> **TO DO**: In the entries below, find the line with "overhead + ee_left" and the line with "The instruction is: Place". Reproduce those two lines and every line between them exactly, and nothing more.

[Items listed in a dataset]
━━━━
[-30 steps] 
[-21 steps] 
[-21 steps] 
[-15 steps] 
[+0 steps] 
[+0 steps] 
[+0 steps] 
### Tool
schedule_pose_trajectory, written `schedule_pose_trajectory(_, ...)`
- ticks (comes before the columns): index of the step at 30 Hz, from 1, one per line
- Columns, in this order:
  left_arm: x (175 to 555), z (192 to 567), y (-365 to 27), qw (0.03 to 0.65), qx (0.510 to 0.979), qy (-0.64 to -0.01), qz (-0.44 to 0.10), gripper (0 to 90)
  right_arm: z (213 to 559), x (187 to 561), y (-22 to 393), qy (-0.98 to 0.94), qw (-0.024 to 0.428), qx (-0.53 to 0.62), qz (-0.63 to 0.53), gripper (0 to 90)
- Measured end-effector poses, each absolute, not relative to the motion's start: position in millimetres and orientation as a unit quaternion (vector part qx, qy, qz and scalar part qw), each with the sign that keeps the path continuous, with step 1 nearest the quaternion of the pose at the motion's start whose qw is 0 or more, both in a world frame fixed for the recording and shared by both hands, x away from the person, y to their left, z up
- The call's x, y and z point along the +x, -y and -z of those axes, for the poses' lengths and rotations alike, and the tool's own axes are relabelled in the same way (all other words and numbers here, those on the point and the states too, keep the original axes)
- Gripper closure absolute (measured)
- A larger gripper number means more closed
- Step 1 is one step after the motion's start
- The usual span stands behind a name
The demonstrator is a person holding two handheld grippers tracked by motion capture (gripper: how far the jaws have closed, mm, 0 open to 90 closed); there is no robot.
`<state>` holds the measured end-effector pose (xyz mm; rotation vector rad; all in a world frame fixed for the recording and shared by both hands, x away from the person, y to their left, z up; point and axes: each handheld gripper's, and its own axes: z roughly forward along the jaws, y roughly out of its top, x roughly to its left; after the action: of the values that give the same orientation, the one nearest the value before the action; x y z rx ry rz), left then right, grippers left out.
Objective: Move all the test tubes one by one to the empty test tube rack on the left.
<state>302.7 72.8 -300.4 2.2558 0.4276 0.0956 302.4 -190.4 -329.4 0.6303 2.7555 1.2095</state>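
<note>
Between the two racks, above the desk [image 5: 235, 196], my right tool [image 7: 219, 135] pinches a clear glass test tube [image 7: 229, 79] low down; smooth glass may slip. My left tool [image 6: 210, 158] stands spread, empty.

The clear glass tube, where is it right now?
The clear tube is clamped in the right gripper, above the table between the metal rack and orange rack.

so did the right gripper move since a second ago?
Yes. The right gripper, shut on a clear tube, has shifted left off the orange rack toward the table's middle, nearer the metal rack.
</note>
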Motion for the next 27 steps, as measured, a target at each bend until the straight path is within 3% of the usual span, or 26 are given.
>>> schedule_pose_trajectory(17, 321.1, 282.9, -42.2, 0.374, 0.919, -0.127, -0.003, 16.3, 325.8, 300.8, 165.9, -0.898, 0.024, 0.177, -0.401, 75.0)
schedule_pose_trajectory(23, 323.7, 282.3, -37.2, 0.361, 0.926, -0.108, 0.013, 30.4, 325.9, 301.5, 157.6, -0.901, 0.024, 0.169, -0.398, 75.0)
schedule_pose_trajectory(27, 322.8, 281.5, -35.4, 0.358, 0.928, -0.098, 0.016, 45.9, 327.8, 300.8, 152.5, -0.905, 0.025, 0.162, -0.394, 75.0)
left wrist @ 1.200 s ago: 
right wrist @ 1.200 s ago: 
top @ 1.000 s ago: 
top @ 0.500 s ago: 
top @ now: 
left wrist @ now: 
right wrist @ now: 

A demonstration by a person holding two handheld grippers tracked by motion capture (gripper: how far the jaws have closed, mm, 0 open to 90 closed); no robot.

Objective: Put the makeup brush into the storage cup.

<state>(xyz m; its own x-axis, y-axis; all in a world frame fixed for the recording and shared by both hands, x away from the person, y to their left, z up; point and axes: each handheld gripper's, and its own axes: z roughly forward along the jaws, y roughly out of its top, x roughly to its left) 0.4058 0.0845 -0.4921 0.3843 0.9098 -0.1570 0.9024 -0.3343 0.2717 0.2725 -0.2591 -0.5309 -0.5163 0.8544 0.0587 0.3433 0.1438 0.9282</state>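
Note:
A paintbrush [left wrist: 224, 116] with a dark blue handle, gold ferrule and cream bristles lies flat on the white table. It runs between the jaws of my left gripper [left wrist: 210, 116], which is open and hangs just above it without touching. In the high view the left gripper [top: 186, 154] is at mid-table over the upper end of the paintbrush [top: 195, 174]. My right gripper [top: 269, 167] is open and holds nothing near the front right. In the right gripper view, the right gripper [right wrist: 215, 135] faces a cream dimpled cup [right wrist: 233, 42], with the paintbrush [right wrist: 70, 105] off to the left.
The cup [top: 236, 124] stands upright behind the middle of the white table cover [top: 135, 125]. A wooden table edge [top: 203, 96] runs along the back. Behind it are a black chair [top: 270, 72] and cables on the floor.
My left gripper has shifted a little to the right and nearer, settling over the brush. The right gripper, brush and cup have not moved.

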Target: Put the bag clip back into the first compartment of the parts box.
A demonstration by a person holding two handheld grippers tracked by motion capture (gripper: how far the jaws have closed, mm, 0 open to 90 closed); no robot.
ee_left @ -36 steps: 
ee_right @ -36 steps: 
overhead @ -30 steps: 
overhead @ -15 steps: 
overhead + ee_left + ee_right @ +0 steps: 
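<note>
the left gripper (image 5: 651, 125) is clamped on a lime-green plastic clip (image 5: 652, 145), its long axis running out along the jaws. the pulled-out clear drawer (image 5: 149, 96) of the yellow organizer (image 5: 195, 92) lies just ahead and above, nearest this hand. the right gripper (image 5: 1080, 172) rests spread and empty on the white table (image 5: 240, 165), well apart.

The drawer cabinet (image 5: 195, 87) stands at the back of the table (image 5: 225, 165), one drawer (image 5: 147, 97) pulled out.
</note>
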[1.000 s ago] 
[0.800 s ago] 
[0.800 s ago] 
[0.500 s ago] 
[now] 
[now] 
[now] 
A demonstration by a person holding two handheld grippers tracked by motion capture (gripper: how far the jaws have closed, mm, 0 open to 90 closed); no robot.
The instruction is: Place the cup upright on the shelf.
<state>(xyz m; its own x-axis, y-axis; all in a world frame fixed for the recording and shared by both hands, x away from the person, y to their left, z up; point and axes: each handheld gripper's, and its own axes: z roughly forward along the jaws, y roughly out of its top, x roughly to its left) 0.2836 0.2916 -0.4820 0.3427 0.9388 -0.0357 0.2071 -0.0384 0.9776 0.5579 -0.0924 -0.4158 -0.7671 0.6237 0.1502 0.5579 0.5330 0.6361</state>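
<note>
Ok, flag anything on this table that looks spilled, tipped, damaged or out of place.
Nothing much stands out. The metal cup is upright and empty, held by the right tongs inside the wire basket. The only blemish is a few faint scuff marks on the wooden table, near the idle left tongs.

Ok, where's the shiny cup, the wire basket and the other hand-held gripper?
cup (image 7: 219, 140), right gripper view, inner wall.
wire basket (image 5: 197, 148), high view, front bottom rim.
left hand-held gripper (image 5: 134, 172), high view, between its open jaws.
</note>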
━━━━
> **FINISHED TASK**:
overhead + ee_left + ee_right @ +0 steps: 
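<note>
the left gripper (image 5: 651, 125) is clamped on a lime-green plastic clip (image 5: 652, 145), its long axis running out along the jaws. the pulled-out clear drawer (image 5: 149, 96) of the yellow organizer (image 5: 195, 92) lies just ahead and above, nearest this hand. the right gripper (image 5: 1080, 172) rests spread and empty on the white table (image 5: 240, 165), well apart.

The drawer cabinet (image 5: 195, 87) stands at the back of the table (image 5: 225, 165), one drawer (image 5: 147, 97) pulled out.
</note>
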[1.000 s ago] 
[0.800 s ago] 
[0.800 s ago] 
[0.500 s ago] 
[now] 
[now] 
[now] 
A demonstration by a person holding two handheld grippers tracked by motion capture (gripper: how far the jaws have closed, mm, 0 open to 90 closed); no robot.
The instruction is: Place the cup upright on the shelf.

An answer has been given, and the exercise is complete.